━━ Extracted information ━━

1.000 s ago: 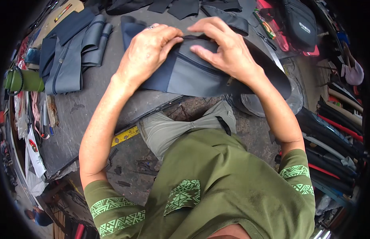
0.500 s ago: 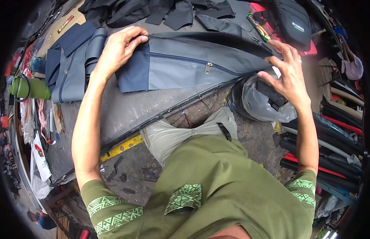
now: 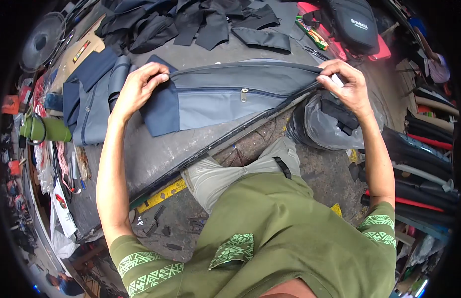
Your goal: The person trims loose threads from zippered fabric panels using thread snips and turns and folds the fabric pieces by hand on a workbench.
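Note:
A long grey fabric panel (image 3: 215, 110) with a navy end piece and a zipper lies stretched across the table between my hands. Its metal zipper pull (image 3: 244, 95) hangs near the middle. My left hand (image 3: 141, 88) pinches the upper edge by the navy end. At the opposite end, my right hand (image 3: 345, 84) grips the tapered corner between thumb and fingers. The top edge is held taut and slightly raised, while the lower part rests on the table.
Black fabric pieces (image 3: 205, 30) pile up at the back of the dark table (image 3: 136, 154). Folded grey and navy panels (image 3: 94, 107) lie left, by a green bottle (image 3: 47, 128). A plastic-lined bin (image 3: 325, 131) stands right below my right hand. A black Yamaha bag (image 3: 353, 27) lies back right.
My right hand has closed from spread fingers onto the panel's right end. The panel's upper edge is now drawn straight between both hands. The camera view has shifted slightly.

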The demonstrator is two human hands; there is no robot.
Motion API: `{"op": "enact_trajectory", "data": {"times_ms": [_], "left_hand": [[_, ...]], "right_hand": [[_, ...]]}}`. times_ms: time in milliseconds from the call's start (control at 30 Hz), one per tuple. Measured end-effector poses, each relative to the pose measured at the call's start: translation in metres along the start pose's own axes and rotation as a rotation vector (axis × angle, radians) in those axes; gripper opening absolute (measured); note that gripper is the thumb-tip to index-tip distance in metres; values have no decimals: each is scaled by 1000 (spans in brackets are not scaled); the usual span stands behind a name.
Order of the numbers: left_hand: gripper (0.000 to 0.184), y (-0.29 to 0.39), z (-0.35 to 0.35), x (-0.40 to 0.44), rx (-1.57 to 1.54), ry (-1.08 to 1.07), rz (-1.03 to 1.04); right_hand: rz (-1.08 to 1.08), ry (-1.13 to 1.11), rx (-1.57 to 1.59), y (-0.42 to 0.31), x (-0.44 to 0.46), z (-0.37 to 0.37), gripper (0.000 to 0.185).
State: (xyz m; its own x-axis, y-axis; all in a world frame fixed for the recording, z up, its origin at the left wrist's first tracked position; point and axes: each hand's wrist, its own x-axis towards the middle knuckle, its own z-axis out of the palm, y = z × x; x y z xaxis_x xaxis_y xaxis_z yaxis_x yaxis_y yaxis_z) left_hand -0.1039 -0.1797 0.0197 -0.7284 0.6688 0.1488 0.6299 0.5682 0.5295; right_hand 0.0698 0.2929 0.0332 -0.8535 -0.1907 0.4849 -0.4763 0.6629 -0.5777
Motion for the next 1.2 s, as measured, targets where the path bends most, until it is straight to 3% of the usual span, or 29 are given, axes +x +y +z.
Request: {"op": "enact_trajectory", "data": {"times_ms": [100, 333, 667, 767, 867, 933, 967, 1067, 1200], "left_hand": [[21, -5, 4, 0, -43, 28, 29], [22, -9, 12, -1, -120, 39, -47], [22, -14, 16, -5, -63, 73, -36], [22, -16, 19, -4, -68, 116, -50], [21, -23, 22, 4, -27, 223, -22], [21, -14, 14, 17, 33, 176, -159], [26, -12, 13, 24, 136, 184, -117], [44, 40, 25, 37, 255, 263, -17], [55, 181, 73, 41, 16, 187, 364]], "right_hand": [[-160, 55, 1, 4, 6, 4, 13], [161, -1, 331, 3, 0, 10, 13], [221, 75, 454, 8, -5, 17, 14], [115, 103, 212, 4, -5, 16, 11], [76, 135, 128, -15, -4, 24, 10], [58, 169, 115, -32, -1, 31, 11], [56, 175, 113, -35, 0, 34, 12], [76, 188, 49, -42, 0, 37, 15], [24, 172, 18, -61, 3, 37, 18]]}}
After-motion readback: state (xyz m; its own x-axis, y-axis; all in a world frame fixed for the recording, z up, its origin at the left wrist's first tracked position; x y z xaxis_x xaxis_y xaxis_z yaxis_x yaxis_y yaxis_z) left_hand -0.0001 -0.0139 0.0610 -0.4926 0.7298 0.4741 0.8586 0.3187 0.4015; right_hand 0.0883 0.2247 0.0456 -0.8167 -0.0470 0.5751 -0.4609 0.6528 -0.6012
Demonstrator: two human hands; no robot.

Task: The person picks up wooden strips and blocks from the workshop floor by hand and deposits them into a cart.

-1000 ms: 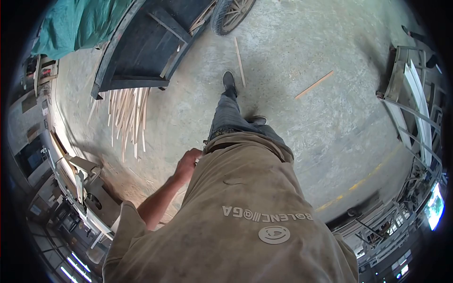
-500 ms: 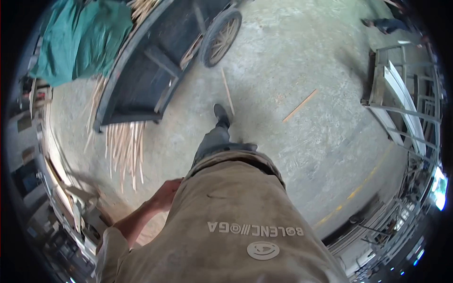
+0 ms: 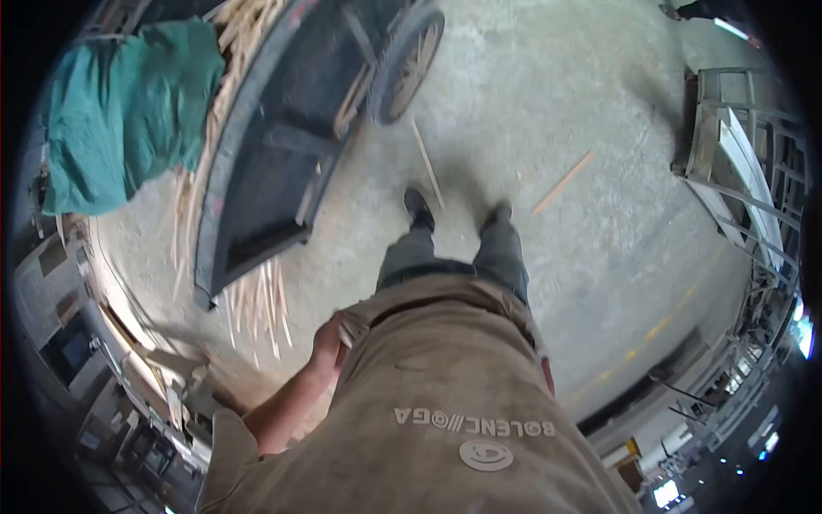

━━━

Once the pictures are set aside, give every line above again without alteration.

1.000 s ago: 
0.500 s ago: 
now: 
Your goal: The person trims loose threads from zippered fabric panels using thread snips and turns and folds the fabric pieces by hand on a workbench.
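Note:
A long grey fabric panel (image 3: 215, 110) with a navy end piece and a zipper lies stretched across the table between my hands. Its metal zipper pull (image 3: 244, 95) hangs near the middle. My left hand (image 3: 141, 88) pinches the upper edge by the navy end. At the opposite end, my right hand (image 3: 345, 84) grips the tapered corner between thumb and fingers. The top edge is held taut and slightly raised, while the lower part rests on the table.
Black fabric pieces (image 3: 205, 30) pile up at the back of the dark table (image 3: 136, 154). Folded grey and navy panels (image 3: 94, 107) lie left, by a green bottle (image 3: 47, 128). A plastic-lined bin (image 3: 325, 131) stands right below my right hand. A black Yamaha bag (image 3: 353, 27) lies back right.
My right hand has closed from spread fingers onto the panel's right end. The panel's upper edge is now drawn straight between both hands. The camera view has shifted slightly.
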
The demonstrator is two human hands; there is no robot.
Motion API: `{"op": "enact_trajectory", "data": {"times_ms": [_], "left_hand": [[_, ...]], "right_hand": [[_, ...]]}}`. times_ms: time in milliseconds from the call's start (control at 30 Hz), one per tuple. Measured end-effector poses, each relative to the pose measured at the call's start: translation in metres along the start pose's own axes and rotation as a rotation vector (axis × angle, radians) in those axes; gripper opening absolute (measured); note that gripper is the thumb-tip to index-tip distance in metres; values have no decimals: each is scaled by 1000 (spans in brackets are not scaled); the usual span stands behind a name.
Order of the numbers: left_hand: gripper (0.000 to 0.184), y (-0.29 to 0.39), z (-0.35 to 0.35), x (-0.40 to 0.44), rx (-1.57 to 1.54), ry (-1.08 to 1.07), rz (-1.03 to 1.04); right_hand: rz (-1.08 to 1.08), ry (-1.13 to 1.11), rx (-1.57 to 1.59), y (-0.42 to 0.31), x (-0.44 to 0.46), z (-0.37 to 0.37), gripper (0.000 to 0.185).
State: (xyz m; its own x-axis, y-axis; all in a world frame fixed for the recording, z up, its origin at the left wrist's first tracked position; point and axes: each hand's wrist, its own x-axis towards the middle knuckle, its own z-axis out of the palm, y = z × x; x y z xaxis_x xaxis_y xaxis_z yaxis_x yaxis_y yaxis_z) left_hand -0.1039 -0.1797 0.0197 -0.7284 0.6688 0.1488 0.6299 0.5682 0.5295; right_hand 0.0698 0.2929 0.0332 -0.8535 -0.1907 0.4849 -0.4763 0.6629 -0.5777
Motion for the next 1.2 s, as measured, targets where the path bends most, until it is straight to 3% of the usual span, or 29 are given, axes +x +y +z.
Request: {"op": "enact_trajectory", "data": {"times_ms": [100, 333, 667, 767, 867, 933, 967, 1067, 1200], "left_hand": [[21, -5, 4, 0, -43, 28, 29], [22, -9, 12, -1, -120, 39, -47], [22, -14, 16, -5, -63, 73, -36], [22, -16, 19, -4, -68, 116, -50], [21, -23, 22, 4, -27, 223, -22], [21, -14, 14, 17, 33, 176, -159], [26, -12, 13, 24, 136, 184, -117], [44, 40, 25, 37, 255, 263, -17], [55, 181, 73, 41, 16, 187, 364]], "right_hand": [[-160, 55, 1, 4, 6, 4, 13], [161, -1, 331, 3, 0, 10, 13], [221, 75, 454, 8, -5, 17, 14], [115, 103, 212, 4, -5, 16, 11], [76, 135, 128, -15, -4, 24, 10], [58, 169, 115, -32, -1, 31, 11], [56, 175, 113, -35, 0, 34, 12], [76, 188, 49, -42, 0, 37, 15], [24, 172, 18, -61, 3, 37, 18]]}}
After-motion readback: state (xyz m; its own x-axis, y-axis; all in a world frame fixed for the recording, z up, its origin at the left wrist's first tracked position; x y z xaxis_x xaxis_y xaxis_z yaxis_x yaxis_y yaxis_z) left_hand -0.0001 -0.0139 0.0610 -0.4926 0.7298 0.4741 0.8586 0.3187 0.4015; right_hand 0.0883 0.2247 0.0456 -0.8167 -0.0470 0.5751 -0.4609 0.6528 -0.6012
Demonstrator: two human hands; no robot.

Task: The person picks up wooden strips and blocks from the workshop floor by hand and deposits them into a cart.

-1000 ms: 
-500 ms: 
+0 ms: 

What came before is the finished answer.